WEC Le Mans 24, Konami 1986
WEC Le Mans 24, Konami 1986

The first Le Mans video game was the arcade game WEC Le Mans, developed by Konami and released in 1986. For the following year, this arcade game was subsequently ported to the Amstrad CPC, Commodore 64, MSX, and ZX Spectrum by Ocean Software. The game broke down the race in four laps (two on daytime and two after sunset), divided as well into three checkpoints. Due to the limitations of the hardware, all cars have the same design and don't correspond to actual models. The advertising in both sides of the road is also limited to the name of the game and its creators.

Over ten years later, in 1997, Sega released the arcade exclusive Le Mans 24. As a Japanese publisher, the game marked a debut for the 1991 winner, the Mazda 787B, before appearing in subsequent driving games including the later Gran Turismo series, the 1971 JWA Gulf Porsche 917K appears as a bonus car.

Two years later, the French video game publisher Infogrames, who incidentally absorbed Ocean, released Le Mans 24 Hours for PlayStation and PC. The game was developed by UK company Eutechnyx. In the US the game was released under the name Test Drive: Le Mans.

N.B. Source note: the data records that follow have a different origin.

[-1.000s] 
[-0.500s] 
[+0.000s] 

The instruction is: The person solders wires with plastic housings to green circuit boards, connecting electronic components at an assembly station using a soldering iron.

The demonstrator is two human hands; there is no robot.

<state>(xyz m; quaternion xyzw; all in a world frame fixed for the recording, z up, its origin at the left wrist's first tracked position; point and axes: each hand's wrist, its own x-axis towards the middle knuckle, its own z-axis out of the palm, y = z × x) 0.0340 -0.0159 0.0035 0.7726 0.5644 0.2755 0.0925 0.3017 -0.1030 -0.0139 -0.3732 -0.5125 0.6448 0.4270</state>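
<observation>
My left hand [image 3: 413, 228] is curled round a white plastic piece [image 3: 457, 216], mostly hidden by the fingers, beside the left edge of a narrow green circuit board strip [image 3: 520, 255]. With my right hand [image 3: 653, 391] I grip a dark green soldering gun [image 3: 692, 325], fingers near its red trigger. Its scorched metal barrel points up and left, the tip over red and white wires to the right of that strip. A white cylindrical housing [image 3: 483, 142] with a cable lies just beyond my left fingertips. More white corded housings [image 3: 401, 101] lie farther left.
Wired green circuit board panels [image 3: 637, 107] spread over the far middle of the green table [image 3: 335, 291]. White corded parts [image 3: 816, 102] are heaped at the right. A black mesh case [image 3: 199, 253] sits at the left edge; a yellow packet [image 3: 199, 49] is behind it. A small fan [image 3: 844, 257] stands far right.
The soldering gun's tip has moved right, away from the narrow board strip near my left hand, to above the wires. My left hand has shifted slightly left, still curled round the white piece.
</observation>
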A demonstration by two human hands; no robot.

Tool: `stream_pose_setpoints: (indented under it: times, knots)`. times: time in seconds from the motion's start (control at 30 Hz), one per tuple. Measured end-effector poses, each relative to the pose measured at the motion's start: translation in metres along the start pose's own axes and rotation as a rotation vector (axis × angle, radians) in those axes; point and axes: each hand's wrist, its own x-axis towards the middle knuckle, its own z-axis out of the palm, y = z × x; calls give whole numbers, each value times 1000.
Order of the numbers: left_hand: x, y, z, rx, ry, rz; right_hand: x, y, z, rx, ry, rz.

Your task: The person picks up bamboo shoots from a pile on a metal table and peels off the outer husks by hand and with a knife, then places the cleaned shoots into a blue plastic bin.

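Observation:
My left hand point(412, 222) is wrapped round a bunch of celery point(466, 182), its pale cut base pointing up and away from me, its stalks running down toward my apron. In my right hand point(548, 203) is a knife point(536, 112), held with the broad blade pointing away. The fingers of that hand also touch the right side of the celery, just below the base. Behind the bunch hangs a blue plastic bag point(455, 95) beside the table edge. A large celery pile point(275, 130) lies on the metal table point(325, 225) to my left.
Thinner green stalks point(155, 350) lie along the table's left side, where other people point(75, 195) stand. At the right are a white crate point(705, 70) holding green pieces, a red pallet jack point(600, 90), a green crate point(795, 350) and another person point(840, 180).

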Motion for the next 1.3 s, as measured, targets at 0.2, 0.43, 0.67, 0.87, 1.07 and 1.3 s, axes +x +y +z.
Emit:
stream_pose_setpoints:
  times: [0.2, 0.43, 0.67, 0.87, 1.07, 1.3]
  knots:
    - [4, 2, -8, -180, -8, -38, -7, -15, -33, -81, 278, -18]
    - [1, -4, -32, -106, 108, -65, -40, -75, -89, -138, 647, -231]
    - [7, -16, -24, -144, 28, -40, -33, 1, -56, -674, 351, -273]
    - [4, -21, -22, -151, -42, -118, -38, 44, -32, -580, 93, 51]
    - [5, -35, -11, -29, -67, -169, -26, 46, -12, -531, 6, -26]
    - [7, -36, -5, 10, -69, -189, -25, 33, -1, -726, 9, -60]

In the following year the same software house released Le Mans 24 Hours on the Sega Dreamcast. This version of the game was originally planned to be a port from the PlayStation, but was eventually developed from scratch by Australian company Melbourne House which had recently been purchased by Infogrames. As with the previous PlayStation version, the Sega Dreamcast game was released in the US under their Test Drive brand as Test Drive: Le Mans. This was one of the most critically acclaimed racing games on the Dreamcast, often hailed as the single best driving game available for the DC. Following the release of the Dreamcast version of Le Mans 24 Hours, Infogrames and Melbourne House developed and released a port of the Sega Dreamcast game on the PlayStation 2 in 2001. Then on August 13, 2001 Le Mans 24 Hours was released on the Playstation 2.

Finally, in 2002, a PC port of the Le Mans 24 Hours game was created by another Australian video game developer, Torus.

The circuit appears in Gran Turismo 4, released in 2004. The game uses the then-current layout and can be run with or without the two chicanes.

In Race Driver Grid, released in 2008, the player is able to race the whole 24 hours of Le Mans.